Bangladesh police fire rubber bullets at garment workers

Bangladesh police fire rubber bullets at garment workers

Police fired rubber bullets and tear gas at thousands of Bangladesh garment workers Sunday as violence erupted during a second day of protests to demand a $100 minimum monthly wage, police said.

Bangladeshi garment workers shout slogans during a protest in Dhaka, on September 21, 2013. Bangladesh police say they fired rubber bullets and tear gas at thousands of garment workers during a second day of protests to demand a $100 minimum monthly wage.

Angry workers attacked garment factories during protests in key manufacturing areas outside of the capital Dhaka. Police said they forced more than 100 plants, which make clothing for Western retailers, to shut down for the day.

Workers hurled bricks and stones at factories in the Tongi and Kaliakoir areas, prompting police to move in to stop the attacks and leaving dozens injured, senior officers said. A fire was lit outside one factory.

"We were forced to fire rubber bullets and tear gas to disperse the workers who attacked about half a dozen factories," local police chief Omar Faruq said.

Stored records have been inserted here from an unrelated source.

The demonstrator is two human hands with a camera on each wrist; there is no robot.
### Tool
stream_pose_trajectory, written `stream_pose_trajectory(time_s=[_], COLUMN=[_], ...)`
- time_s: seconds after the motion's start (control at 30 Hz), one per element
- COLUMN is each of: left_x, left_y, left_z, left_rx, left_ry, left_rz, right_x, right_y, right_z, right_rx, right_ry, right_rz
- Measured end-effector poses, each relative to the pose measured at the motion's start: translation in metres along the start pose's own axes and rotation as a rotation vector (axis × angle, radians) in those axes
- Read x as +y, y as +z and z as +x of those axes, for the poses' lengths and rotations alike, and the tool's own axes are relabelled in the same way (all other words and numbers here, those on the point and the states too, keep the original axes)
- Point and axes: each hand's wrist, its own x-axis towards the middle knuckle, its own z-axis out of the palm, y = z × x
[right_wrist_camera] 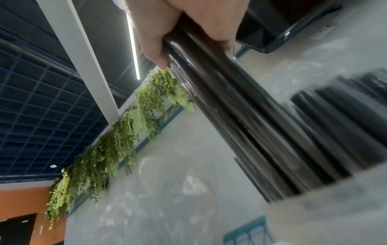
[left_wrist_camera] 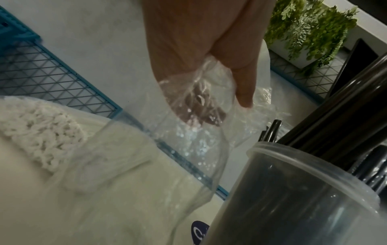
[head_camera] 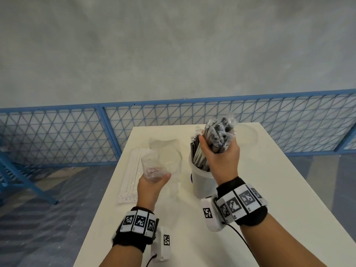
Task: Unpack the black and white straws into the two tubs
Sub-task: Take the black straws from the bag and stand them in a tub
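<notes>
Two hands share the work. Far left on the white counter lies the flat clear packet of white straws, long axis running away from the person, unopened by the look of it. Next, the left hand pinches an empty crumpled clear plastic bag. Rightward, the translucent round plastic tub holds black straws upright; directly above it the right hand clenches a steeply tilted bundle of black straws, lower ends in the tub.

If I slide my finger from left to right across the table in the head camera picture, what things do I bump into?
Pack of white straws → left hand holding an empty clear bag → tub with black straws → right hand gripping a bundle of black straws.
</notes>
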Motion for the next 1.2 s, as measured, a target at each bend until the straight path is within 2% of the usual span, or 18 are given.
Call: stream_pose_trajectory(time_s=[0.17, 0.6, 0.73, 0.8, 0.9, 1.03, 1.1, 1.13, 1.2], left_x=[0.005, 0.02, 0.02, 0.017, 0.015, 0.016, 0.02, 0.02, 0.023], left_y=[0.0, 0.003, -0.001, -0.003, -0.004, -0.007, -0.009, -0.01, -0.013], left_z=[-0.003, -0.011, -0.015, -0.017, -0.02, -0.024, -0.025, -0.024, -0.025], left_rx=[0.003, -0.069, -0.09, -0.096, -0.087, -0.076, -0.078, -0.084, -0.074], left_ry=[-0.007, 0.022, 0.043, 0.031, 0.013, 0.002, -0.009, -0.01, -0.006], left_rz=[-0.034, -0.139, -0.157, -0.153, -0.174, -0.226, -0.253, -0.269, -0.32], right_x=[0.03, 0.043, 0.037, 0.037, 0.043, 0.056, 0.053, 0.049, 0.04], right_y=[0.006, 0.01, 0.01, 0.011, 0.012, 0.01, 0.01, 0.009, 0.008], right_z=[-0.01, -0.003, -0.007, -0.012, -0.013, -0.012, -0.015, -0.018, -0.031], right_rx=[-0.102, -0.149, -0.119, -0.125, -0.113, -0.21, -0.232, -0.227, -0.183], right_ry=[0.098, 0.269, 0.103, 0.072, 0.12, 0.212, 0.22, 0.168, -0.075], right_rz=[-0.065, -0.164, -0.159, -0.143, -0.186, -0.277, -0.248, -0.236, -0.321])
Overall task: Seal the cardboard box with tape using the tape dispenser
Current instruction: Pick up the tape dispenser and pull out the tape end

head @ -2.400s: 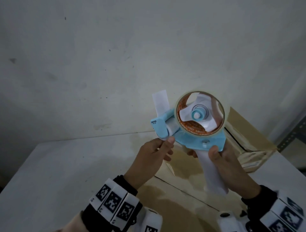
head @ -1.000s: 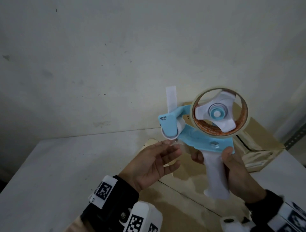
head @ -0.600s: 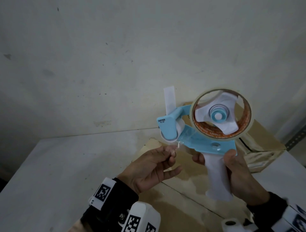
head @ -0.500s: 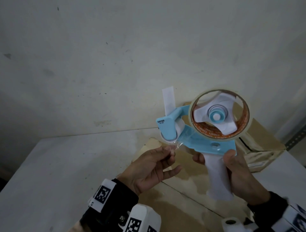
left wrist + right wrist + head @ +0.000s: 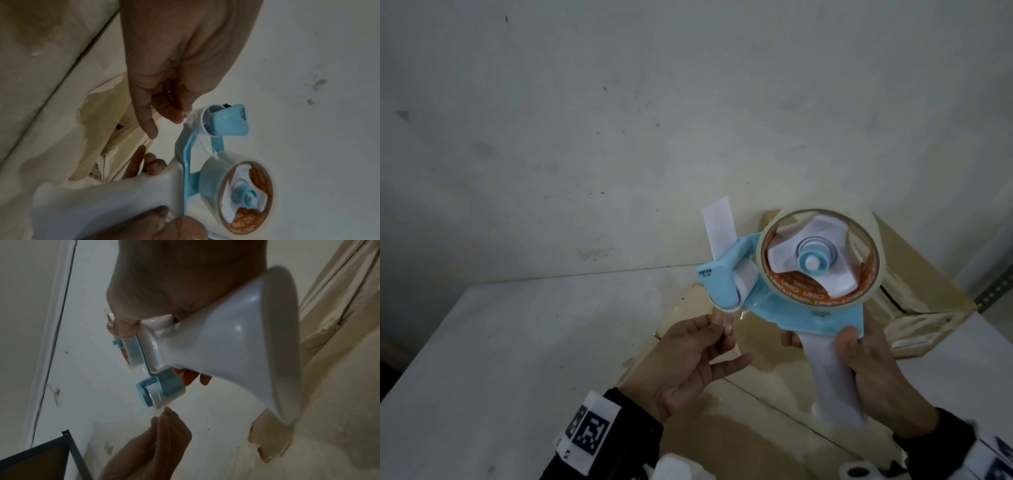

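A blue and white tape dispenser point(image 5: 767, 298) with a roll of clear tape point(image 5: 822, 257) is held up in the air above the cardboard box point(image 5: 753, 421). My right hand point(image 5: 873, 370) grips its white handle point(image 5: 832, 377) point(image 5: 216, 344). My left hand point(image 5: 688, 359) pinches the loose end of the clear tape point(image 5: 190, 116) just below the white roller point(image 5: 743, 284) point(image 5: 202, 120). The clear strip runs from the roll past the roller to my fingertips point(image 5: 174, 116). The box lies on the white table point(image 5: 500, 359), its top flaps together with a dark seam between them.
A stained white wall point(image 5: 654, 120) stands behind the table. A metal shelf upright point(image 5: 996, 287) shows at the far right. The box's far flap point(image 5: 928, 281) sticks up behind the dispenser. A dark shelf frame point(image 5: 41, 457) appears in the right wrist view.
My left hand dropped from the roller, then took the tape's end in a pinch and drew it slightly down. The dispenser tilted more upright and shifted a little right.
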`<state>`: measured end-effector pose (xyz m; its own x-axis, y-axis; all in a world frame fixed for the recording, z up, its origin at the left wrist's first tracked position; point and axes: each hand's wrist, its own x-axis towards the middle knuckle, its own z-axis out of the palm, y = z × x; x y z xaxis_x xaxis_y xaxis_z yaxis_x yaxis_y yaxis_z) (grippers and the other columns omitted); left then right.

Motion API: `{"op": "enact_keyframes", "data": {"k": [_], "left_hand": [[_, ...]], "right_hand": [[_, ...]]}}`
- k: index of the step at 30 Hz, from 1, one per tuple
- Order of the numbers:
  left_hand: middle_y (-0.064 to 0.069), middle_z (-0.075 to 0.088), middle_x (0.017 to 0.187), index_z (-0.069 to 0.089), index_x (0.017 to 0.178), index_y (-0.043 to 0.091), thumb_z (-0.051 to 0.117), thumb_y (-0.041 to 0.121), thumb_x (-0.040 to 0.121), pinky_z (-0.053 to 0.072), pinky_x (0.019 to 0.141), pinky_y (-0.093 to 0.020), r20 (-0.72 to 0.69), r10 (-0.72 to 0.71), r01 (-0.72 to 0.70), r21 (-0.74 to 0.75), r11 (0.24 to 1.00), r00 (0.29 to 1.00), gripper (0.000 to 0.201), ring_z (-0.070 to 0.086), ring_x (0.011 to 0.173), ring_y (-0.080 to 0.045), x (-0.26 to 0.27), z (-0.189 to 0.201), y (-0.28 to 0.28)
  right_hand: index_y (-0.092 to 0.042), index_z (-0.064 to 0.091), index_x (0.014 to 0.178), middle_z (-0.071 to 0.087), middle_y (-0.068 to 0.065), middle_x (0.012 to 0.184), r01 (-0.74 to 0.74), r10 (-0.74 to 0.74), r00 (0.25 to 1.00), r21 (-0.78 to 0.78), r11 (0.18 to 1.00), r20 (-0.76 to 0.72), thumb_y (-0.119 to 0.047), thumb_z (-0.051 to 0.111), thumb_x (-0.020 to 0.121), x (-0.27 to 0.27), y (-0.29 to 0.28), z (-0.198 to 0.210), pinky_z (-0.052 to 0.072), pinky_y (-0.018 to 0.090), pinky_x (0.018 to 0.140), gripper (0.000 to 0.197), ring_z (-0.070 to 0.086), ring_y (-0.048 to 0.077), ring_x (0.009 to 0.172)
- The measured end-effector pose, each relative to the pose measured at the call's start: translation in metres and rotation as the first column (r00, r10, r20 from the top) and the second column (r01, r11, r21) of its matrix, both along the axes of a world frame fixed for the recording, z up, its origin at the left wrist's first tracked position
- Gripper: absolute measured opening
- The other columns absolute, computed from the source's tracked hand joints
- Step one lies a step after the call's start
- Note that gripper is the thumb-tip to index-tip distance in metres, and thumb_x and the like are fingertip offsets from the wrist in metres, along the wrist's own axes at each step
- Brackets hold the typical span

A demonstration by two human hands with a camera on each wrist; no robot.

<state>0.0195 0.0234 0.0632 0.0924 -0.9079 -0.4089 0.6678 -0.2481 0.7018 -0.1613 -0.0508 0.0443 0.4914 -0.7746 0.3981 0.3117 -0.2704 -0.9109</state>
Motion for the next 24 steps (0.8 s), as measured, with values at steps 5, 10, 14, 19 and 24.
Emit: {"op": "enact_keyframes", "data": {"k": [5,10,14,19,24], "left_hand": [[-0.002,0.05,0.06,0.057,0.067,0.003,0.044,0.006,0.094,0.059,0.059,-0.029,0.126,0.011,-0.014,0.02,1.0,0.992,0.03,0.049,0.049,-0.007,0.0,0.001,-0.001],[-0.003,0.049,0.057,0.054,0.07,0.004,0.043,0.003,0.094,0.057,0.053,-0.028,0.095,0.078,-0.087,0.09,0.992,0.992,0.027,0.048,0.046,-0.009,0.009,-0.003,-0.004],[-0.007,0.056,0.063,0.053,0.077,0.006,0.041,0.01,0.095,0.057,0.051,-0.029,0.087,0.111,-0.12,0.099,0.988,0.99,0.022,0.058,0.057,-0.015,0.021,-0.005,0.005],[-0.008,0.072,0.084,0.061,0.101,0.007,0.032,0.034,0.097,0.057,0.055,-0.028,0.152,-0.045,0.053,-0.05,0.997,0.987,0.039,0.071,0.073,-0.014,0.011,0.022,-0.012],[-0.005,0.074,0.08,0.065,0.093,0.01,0.039,0.027,0.097,0.056,0.059,-0.025,0.097,-0.098,0.104,-0.06,0.993,0.99,0.031,0.07,0.07,-0.01,0.005,0.032,-0.022]], "right_hand": [[-0.027,0.066,0.092,0.072,-0.007,0.081,-0.008,0.008,1.0,-0.028,1.0,0.001,-0.07,0.061,0.066,0.002,0.005,0.001,0.054,0.019,0.062,0.05,0.069,0.011,0.07],[-0.01,0.065,0.09,0.071,-0.003,0.073,-0.024,0.025,0.999,-0.006,1.0,0.031,-0.069,0.066,0.064,0.0,-0.001,0.003,0.054,0.022,0.058,0.064,0.067,0.015,0.063],[-0.03,0.071,0.072,0.065,-0.009,0.061,-0.041,0.027,0.99,0.096,0.995,0.14,-0.071,0.073,0.05,-0.012,-0.016,0.022,0.052,0.02,0.052,0.047,0.061,0.008,0.052],[-0.026,0.071,0.083,0.068,-0.003,0.069,-0.04,0.034,0.995,0.059,0.997,0.093,-0.071,0.072,0.054,-0.01,-0.02,0.022,0.053,0.025,0.051,0.054,0.062,0.014,0.055],[-0.021,0.068,0.091,0.067,0.003,0.07,-0.028,0.028,0.999,0.041,0.999,0.019,-0.069,0.064,0.067,-0.001,-0.015,0.011,0.054,0.029,0.054,0.054,0.062,0.021,0.056]]}}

Some 30,000 workers took part in the numerous protests to demand wage rises, including a march along a main highway in Kaliakoir which brought traffic to a halt, Faruq told AFP.

Mustafizur Rahman, deputy police chief of the region, said at least 50 people including several policemen were injured. The situation was still tense, Rahman said.

Bangladesh is the world's second-largest garment exporter with apparel shipments from its 4,500 garment factories accounting for 80 percent of its $27 billion annual exports.

But the vast majority of the impoverished nation's three million garment workers earn a basic monthly wage of 3,000 taka ($38) -- among the lowest in the world -- following a deal between unions, the government and manufacturers in August 2010.

On Saturday dozens of factories were forced to shut after at least 20,000 workers left their machines to demand the wage rise. Angry demonstrators hurled stones at the outside of some 20 factories after managers refused to let some employees join the protests, police said.

In June this year the government set up a panel to review salaries and unions have demanded an 8,114 taka ($100) minimum monthly wage.

Factory owners have rejected the demand, saying they can raise wages by only 20 percent to 3,600 taka due to gloomy global economic conditions.

Protests over poor wages, benefits and working conditions have shaken Bangladesh's garment sector, the country's economic mainstay, since April when a factory complex collapsed, killing over 1,100 people.

The collapse, one of the world's worst industrial disasters, highlighted appalling working conditions in the garment factories, where employees toil for 10-12 hours a day for low wages.

Widespread protests seeking wage rises in 2006 and 2010 led to deadly clashes, leaving dozens of workers dead and hundreds of factories vandalised.